Abstract: The coinvariant algebra, a polynomial quotient ring whose ideal is S_n-invariant, has been well studied. In this talk we give a natural generalization of this ring motivated by the study of Stanley-Reisner rings, a family of rings that captures the structure of (finite, abstract) simplicial complexes. For the case when the Stanley-Reisner ideal is generated by minimally ordered square-free monomial ideals, we give an algorithm for writing down the Groebner basis. Using this recipe, we describe a combinatorial model for writing down the basis for the generalized coinvariant algebra and then we extend our intuition from these certain cases in order to give an explicit formula for the Hilbert series, in general. We will also give an application for the study of this particular ring.

Colin Defant (Harvard): A Smorgasbord of Ungar Moves 

Abstract: Inspired by Ungar's solution to the famous slopes problem, I will introduce Ungar moves, which are operations that can be applied to elements of a finite lattice. I will discuss several problems and results concerning Ungar moves in the contexts of combinatorial dynamics, combinatorial probability, and combinatorial game theory. 

Esther Banaian (Aarhus University): c-singleton Birkhoff polytopes and order polytopes of heaps

Abstract: For each Coxeter element c in the symmetric group, we define a pattern-avoiding Birkhoff subpolytope whose vertices are the c-singletons. We show that the normalized volume of our polytope is equal to the number of longest chains in a corresponding type A Cambrian lattice. Our work extends a result of Davis and Sagan which states that the normalized volume of the convex hull of the 132 and 312 avoiding permutation matrices is the number of longest chains in the Tamari lattice, a special case of a type A Cambrian lattice. Furthermore, we prove that each of our polytopes is unimodularly equivalent to the order polytope of the heap of the c-sorting word of the longest permutation.  This gives an affirmative answer to a generalization of a question posed by Davis and Sagan. This talk is based on ongoing joint work with Sunita Chepuri, Emily Gunawan, and Jianping Pan.

Torin Greenwood (NDSU): Lattice walks in the Weyl chamber A_2

Abstract: A classical way to derive a formula for the Catalan numbers is to use the reflection principle on Dyck paths.  How much does this generalize?  We will survey existing results on lattice walks in higher dimensions, with different domains and stepsets.  Then, we discuss how walks within Weyl chambers are a family of problems that naturally extend the reflection principle, as shown by Gessel and Zeilberger.  Depending on the context of the problem, the number of walks can often be encoded within a rational generating function, making the problems amenable to techniques from analytic combinatorics in several variables.  Ultimately, we find asymptotic results for weighted walks within the Weyl chamber A_2.  Joint work with Samuel Simon.

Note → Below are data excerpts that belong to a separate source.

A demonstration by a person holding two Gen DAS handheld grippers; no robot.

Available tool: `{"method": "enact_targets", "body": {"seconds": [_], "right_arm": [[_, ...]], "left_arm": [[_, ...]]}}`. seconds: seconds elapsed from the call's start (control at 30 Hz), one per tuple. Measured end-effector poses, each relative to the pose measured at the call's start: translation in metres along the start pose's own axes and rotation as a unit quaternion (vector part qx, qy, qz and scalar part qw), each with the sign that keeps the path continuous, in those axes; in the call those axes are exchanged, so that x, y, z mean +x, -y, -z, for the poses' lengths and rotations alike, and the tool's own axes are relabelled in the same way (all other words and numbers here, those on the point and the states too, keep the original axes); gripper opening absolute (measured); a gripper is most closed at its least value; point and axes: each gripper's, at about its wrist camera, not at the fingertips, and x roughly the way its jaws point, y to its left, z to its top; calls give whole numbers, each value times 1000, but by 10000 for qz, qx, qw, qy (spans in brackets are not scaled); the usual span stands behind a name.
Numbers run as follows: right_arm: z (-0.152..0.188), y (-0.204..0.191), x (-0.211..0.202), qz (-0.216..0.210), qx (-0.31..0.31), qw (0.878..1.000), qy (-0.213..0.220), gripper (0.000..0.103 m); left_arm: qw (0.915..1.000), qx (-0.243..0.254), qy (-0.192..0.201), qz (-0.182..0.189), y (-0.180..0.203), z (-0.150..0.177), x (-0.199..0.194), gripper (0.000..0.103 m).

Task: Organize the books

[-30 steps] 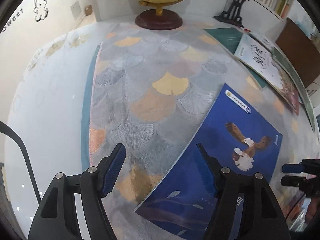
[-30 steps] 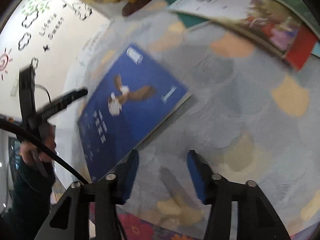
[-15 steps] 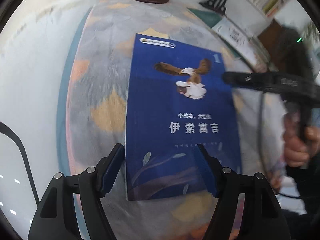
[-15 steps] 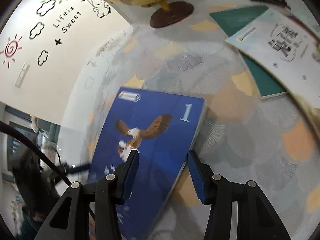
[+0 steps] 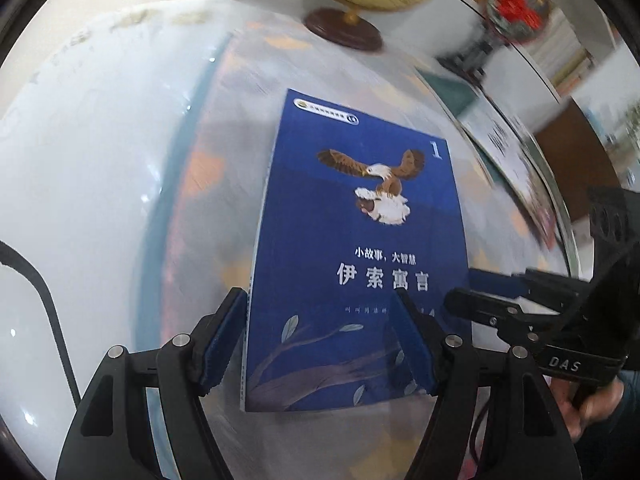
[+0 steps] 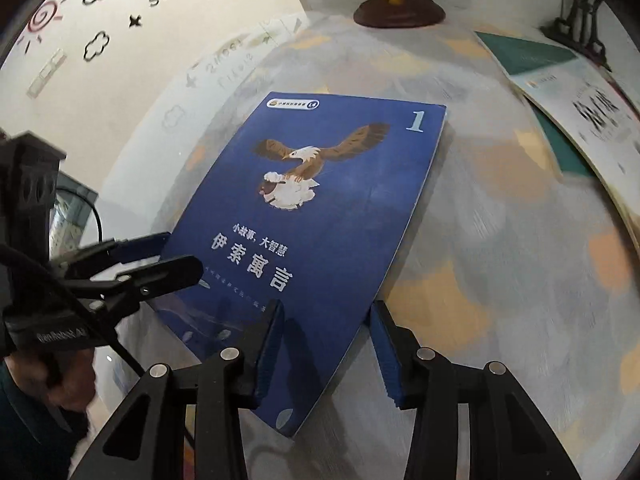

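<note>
A blue book (image 5: 360, 240) with an eagle and a "1" on its cover lies flat on the patterned cloth (image 5: 208, 184). My left gripper (image 5: 318, 344) is open over the book's near left corner, one finger at the spine edge and the other above the cover. My right gripper (image 6: 326, 352) stands over the book's (image 6: 320, 200) near right edge. Its jaws are closing, that edge lies between them, and the pads do not press on it. Each gripper shows in the other view: the right gripper (image 5: 464, 290), the left gripper (image 6: 180, 254).
A teal book (image 6: 528, 54) and a white book (image 6: 592, 108) overlap at the far right of the cloth. A globe on a brown base (image 6: 400, 12) and a black ornament stand (image 5: 472, 52) are at the back. A wall with drawings rises on the left.
Both grippers have swung in over the blue book from either side, and it now sits upright in both views. The right jaws have narrowed a little.
</note>
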Motion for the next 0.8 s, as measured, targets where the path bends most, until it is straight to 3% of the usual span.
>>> {"method": "enact_targets", "body": {"seconds": [0.17,0.37,0.53,0.7,0.8], "right_arm": [[-47,0,14,-142,169,9996,161,44],[-80,0,28,-97,243,9995,159,44],[-72,-2,28,-105,86,9998,125,44],[-53,17,8,-312,255,9992,-4,45],[-31,44,-22,-459,479,9977,126,58]], "left_arm": [[9997,-161,184,-77,-18,-44,7,70],[9995,-135,150,-257,-24,-57,14,70],[9994,-198,119,-262,-27,-46,15,69],[9975,-200,299,-603,-17,-34,-6,69],[9966,-189,506,-626,3,-27,-26,69]]}}
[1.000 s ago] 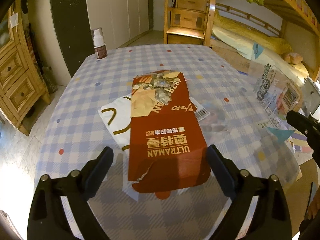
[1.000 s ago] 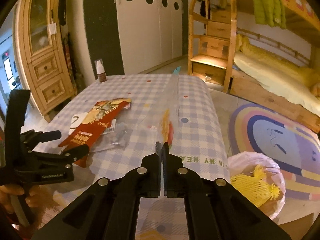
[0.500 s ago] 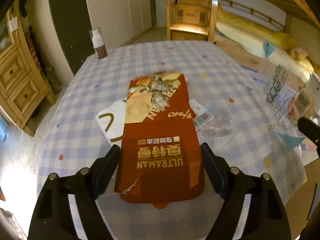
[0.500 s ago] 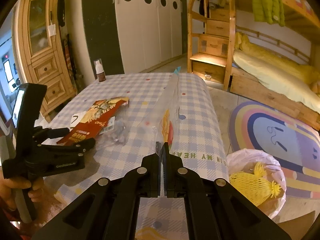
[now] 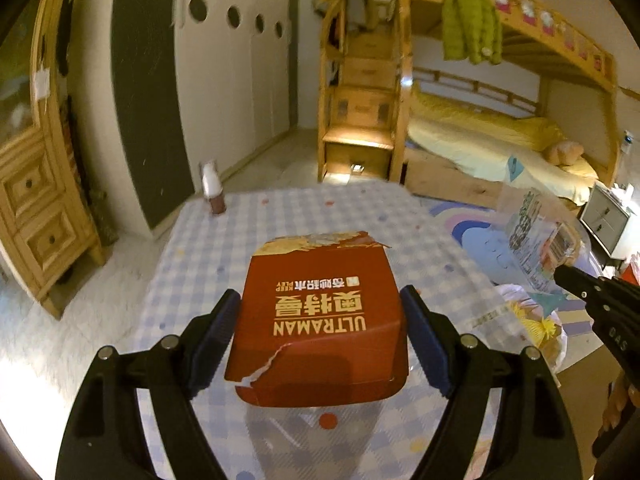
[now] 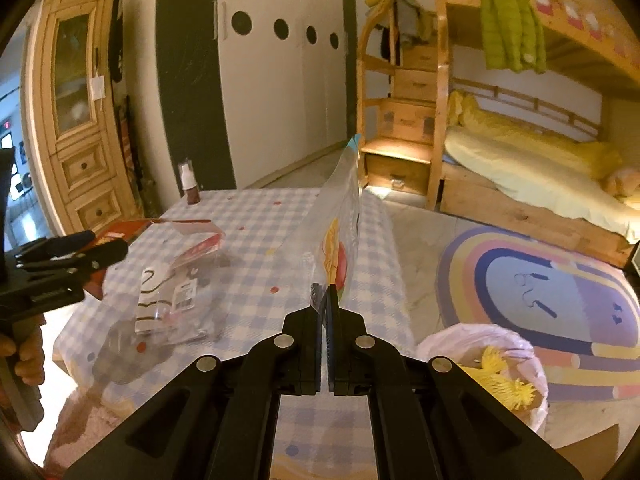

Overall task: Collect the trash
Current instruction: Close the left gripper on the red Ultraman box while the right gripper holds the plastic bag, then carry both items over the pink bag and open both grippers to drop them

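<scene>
Left gripper (image 5: 322, 320): jaws clenched on red packet (image 5: 320, 316), raised off desk (image 5: 420, 240).
Right gripper (image 6: 325, 300): jaws clamped on clear wrapper (image 6: 340, 216) near desk's right edge.
Trash bag (image 6: 492, 344): on floor beside desk.

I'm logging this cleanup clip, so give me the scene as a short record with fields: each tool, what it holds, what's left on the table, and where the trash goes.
left tool: shut on red Ultraman box, lifted off the table
right tool: shut on clear plastic wrapper, held upright
table: checkered cloth; bottle at far corner; clear packaging near left edge
trash bag: on floor right of table, open, yellow foam netting inside
</scene>
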Demonstrator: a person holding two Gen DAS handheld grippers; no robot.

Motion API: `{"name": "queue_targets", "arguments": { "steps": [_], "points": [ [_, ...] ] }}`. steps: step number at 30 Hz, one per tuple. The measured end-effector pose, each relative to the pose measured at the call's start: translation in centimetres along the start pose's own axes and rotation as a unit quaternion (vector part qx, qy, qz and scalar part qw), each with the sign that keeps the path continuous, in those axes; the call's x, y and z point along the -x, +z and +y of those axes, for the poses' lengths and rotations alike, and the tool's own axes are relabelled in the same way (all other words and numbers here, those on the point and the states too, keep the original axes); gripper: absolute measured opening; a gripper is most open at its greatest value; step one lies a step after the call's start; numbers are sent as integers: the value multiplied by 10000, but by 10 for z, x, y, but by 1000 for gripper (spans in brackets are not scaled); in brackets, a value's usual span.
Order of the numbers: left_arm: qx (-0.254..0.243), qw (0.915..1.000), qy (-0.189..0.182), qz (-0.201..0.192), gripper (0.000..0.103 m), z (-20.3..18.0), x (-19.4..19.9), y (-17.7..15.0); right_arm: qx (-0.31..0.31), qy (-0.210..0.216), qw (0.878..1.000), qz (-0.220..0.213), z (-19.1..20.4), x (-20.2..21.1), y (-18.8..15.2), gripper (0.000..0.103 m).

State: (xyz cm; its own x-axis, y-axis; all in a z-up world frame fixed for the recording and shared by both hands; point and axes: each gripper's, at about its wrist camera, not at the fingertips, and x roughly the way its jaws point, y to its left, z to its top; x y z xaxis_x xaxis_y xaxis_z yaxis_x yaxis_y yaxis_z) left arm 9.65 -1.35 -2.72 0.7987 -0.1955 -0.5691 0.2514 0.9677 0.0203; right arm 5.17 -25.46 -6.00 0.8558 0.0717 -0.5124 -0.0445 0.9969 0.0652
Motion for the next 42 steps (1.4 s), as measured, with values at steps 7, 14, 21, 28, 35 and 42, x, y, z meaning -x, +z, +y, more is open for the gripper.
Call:
{"name": "queue_targets", "arguments": {
  "steps": [7, 14, 21, 28, 35, 42],
  "points": [
    [-260, 9989, -312, -233, 78, -27, -4, 24, -167, -220, 9996, -61, -21, 13, 0, 1],
    [-573, 9934, -926, -350, 78, -90, -5, 31, -407, -619, 9972, -11, -60, 30, -13, 1],
    [-950, 9827, -1585, -126, 78, -163, -26, 14, -758, -1065, 9905, 429, -112, 26, -42, 2],
    [-1208, 9756, -1831, -1, 78, -200, -42, 10, -1239, -1125, 9832, 723, -158, 4, -60, 10],
    [-1378, 9704, -1977, 160, 79, -227, -54, 5, -1474, -1244, 9794, 592, -181, 9, -69, 46],
    [-1602, 9616, -2210, 273, 79, -266, -66, 1, -1691, -1489, 9741, 198, -200, 42, -60, 47]
  ]
}}
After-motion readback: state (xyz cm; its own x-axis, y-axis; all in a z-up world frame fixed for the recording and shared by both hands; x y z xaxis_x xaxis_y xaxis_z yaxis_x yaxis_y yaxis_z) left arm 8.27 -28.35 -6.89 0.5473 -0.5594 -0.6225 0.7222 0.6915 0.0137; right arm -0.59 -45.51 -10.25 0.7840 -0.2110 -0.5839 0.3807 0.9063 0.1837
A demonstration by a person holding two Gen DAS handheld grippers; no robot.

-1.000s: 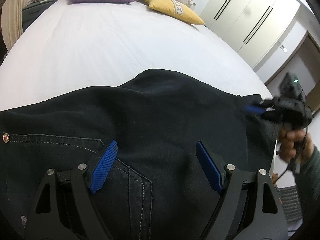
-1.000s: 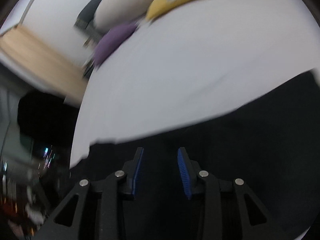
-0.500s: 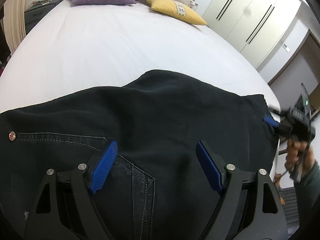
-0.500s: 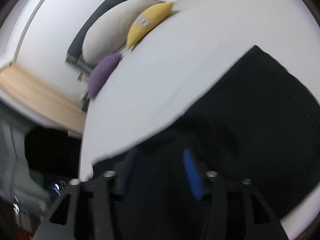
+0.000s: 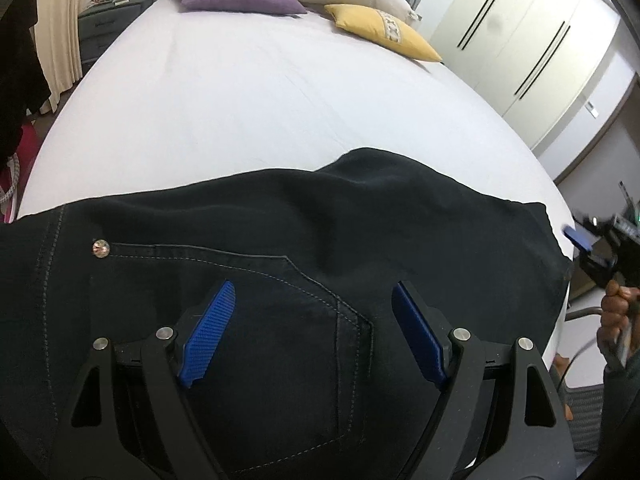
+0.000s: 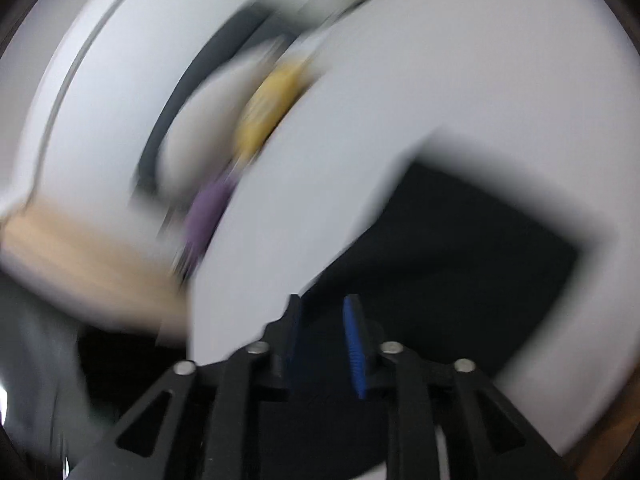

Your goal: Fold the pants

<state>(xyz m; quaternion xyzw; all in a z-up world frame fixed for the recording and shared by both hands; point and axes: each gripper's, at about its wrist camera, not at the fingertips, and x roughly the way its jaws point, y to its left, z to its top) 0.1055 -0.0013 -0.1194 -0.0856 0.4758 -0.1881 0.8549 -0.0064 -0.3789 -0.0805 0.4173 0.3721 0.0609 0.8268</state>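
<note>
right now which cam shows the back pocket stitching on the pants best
The left wrist view. The back pocket on the black pants lies sharp there, its pale stitching and a metal rivet clear between the open left gripper. The right wrist view is motion-blurred and shows only a dark patch of the pants, no pocket.

Both grippers are black skeletal frames with triangular cut-outs and silver screw heads; the left gripper (image 5: 310,332) and right gripper (image 6: 322,344) carry ribbed blue pads (image 5: 208,332) (the right view is blurred). A dark sleeve (image 5: 624,384) covers the person's wrist.
</note>
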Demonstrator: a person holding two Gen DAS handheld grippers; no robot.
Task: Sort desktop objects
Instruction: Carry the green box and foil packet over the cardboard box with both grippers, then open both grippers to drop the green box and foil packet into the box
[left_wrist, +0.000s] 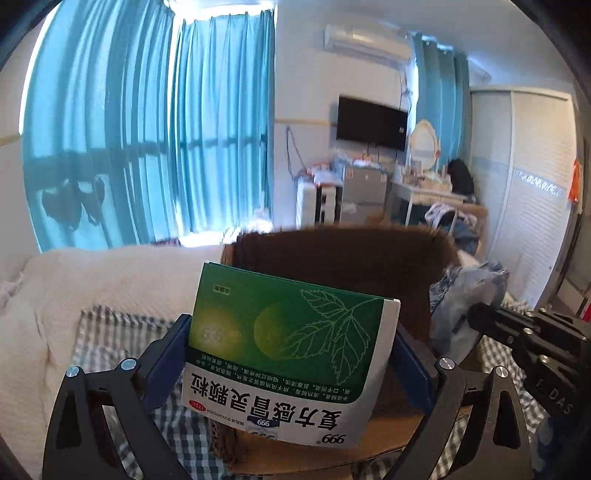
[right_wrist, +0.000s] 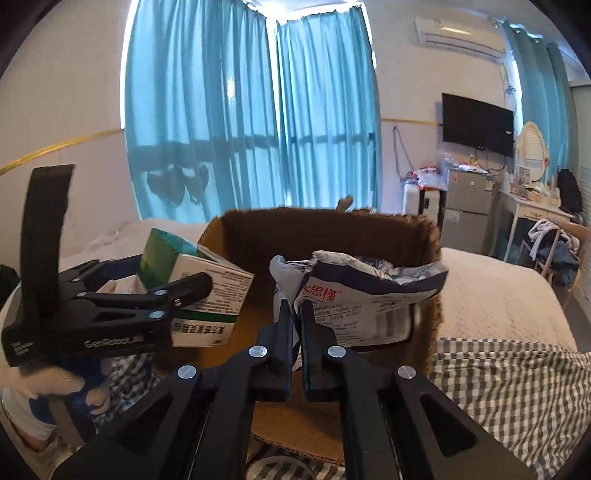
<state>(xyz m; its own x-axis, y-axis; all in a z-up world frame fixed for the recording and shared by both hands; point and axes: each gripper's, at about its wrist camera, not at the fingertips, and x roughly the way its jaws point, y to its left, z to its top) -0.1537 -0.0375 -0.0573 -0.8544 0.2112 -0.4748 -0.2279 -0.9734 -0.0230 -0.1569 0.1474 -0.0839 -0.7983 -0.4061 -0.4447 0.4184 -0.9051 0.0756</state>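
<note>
My left gripper (left_wrist: 291, 350) is shut on a green and white medicine box (left_wrist: 288, 354) and holds it upside down over the open cardboard box (left_wrist: 369, 258). The same medicine box (right_wrist: 207, 288) shows in the right wrist view, held by the left gripper (right_wrist: 166, 291) at the cardboard box's (right_wrist: 332, 225) left side. My right gripper (right_wrist: 295, 314) is shut on a crumpled white and blue packet (right_wrist: 362, 295) and holds it above the cardboard box's inside.
The cardboard box stands on a bed with a checked cloth (right_wrist: 509, 376) and a white blanket (left_wrist: 92, 280). Blue curtains (right_wrist: 251, 110) hang behind. A desk (right_wrist: 532, 210), a small fridge (right_wrist: 469, 195) and a wall TV (right_wrist: 476, 122) stand at the right.
</note>
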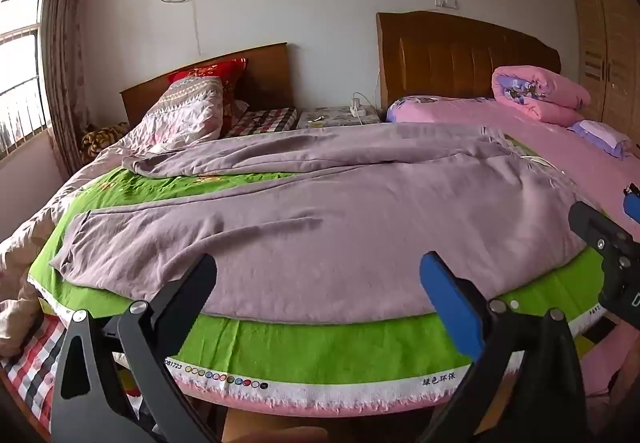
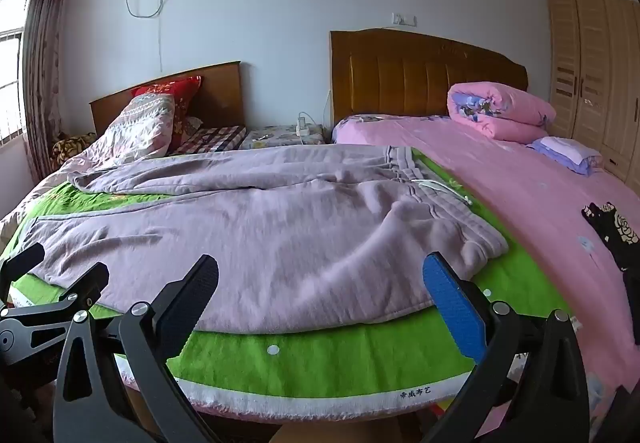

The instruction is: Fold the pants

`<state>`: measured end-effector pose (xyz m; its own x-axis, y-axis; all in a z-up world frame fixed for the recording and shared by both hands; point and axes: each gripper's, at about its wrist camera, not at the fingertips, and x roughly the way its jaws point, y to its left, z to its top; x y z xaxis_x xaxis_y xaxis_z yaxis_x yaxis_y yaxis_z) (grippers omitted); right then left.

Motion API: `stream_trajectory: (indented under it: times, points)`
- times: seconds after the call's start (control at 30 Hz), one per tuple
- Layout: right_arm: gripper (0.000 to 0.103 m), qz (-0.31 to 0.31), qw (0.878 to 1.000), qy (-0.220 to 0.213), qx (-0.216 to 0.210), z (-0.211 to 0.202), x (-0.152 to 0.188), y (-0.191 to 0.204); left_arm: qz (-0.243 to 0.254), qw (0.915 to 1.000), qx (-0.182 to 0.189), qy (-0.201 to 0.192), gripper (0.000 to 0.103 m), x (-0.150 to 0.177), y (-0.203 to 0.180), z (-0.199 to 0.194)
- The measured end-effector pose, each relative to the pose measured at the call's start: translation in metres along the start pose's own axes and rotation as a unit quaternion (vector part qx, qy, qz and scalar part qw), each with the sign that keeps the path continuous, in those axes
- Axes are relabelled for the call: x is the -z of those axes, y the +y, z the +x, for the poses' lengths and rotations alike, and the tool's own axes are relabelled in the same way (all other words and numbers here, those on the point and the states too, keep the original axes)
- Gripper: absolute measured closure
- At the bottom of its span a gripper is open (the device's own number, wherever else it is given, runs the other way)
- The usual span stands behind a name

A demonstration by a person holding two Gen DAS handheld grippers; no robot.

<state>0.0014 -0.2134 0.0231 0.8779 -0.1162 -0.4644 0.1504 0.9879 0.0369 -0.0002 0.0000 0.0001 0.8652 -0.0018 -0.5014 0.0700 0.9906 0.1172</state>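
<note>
Mauve pants (image 1: 320, 211) lie spread flat on a green cloth (image 1: 320, 347), legs running to the left and the waistband (image 2: 432, 187) with its white drawstring at the right. My left gripper (image 1: 318, 275) hovers open over the near edge of the pants, nothing between its fingers. My right gripper (image 2: 320, 275) is open too, above the near edge close to the waist corner. In the left wrist view the right gripper (image 1: 612, 243) shows at the right edge; in the right wrist view the left gripper (image 2: 48, 283) shows at the left.
The green cloth covers a surface between two beds. A pink bed (image 2: 520, 183) with a rolled pink quilt (image 2: 500, 111) lies right, a black patterned cloth (image 2: 612, 231) on it. At left sits a bed with a checked sheet (image 1: 36, 355) and pillows (image 1: 192, 111). A wardrobe (image 2: 592, 75) stands far right.
</note>
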Motion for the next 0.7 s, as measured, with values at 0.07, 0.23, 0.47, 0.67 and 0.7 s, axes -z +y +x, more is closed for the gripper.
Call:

Tristan Larson (NDSU): Asymptotics of bivariate algebraico-logarithmic generating functions

Abstract: We derive asymptotic formulae for the coefficients of bivariate generating functions with algebraic and logarithmic factors. Combinatorial enumeration problems can be attacked using generating functions derived via the symbolic method. Then, read-off results are used to determine the asymptotic growth of the combinatorial sequence. The asymptotic growth depends on the form of the generating function. Rational and algebraic generating functions are both well-studied. However, D-finite generating functions, such as those involving logarithms, have been studied far less. Logarithms appear when encoding cycles of combinatorial objects, and implicitly when objects can be broken into indecomposable parts.

Janet Page (NDSU): Extremal surfaces

Abstract: Perhaps one of the most famous classically known facts about lines on algebraic varieties is one proved by Cayley and Salmon in 1849--that every (smooth) cubic surface contains 27 lines.  A hundred years later, Segre showed that a smooth surface of degree d > 2 over the complex numbers has at most (d-2)(11d-6) lines; when d = 3, we see that smooth cubic surfaces actually attain this upper bound.  One might ask whether Segre's theorem holds when we look at surfaces over other fields.  In this talk, I'll discuss some new results on a class of surfaces in positive characteristic which we’ve been studying for their “extremal” properties—including that they have more lines that Segre’s upper bound.

Jessica Striker (NDSU): Hourglass plabic graphs and symmetrized six-vertex configurations

Abstract: In this talk, we introduce the title objects and explore their intriguing connections to tableaux dynamics, alternating sign matrices, and plane partitions. In a subsequent talk, we will we discuss the reason we defined these objects, namely, that they index a rotation-invariant SL4-web basis, a long-sought structure. This is joint work with Christian Gaetz, Oliver Pechenik, Stephan Pfannerer, and Joshua P. Swanson.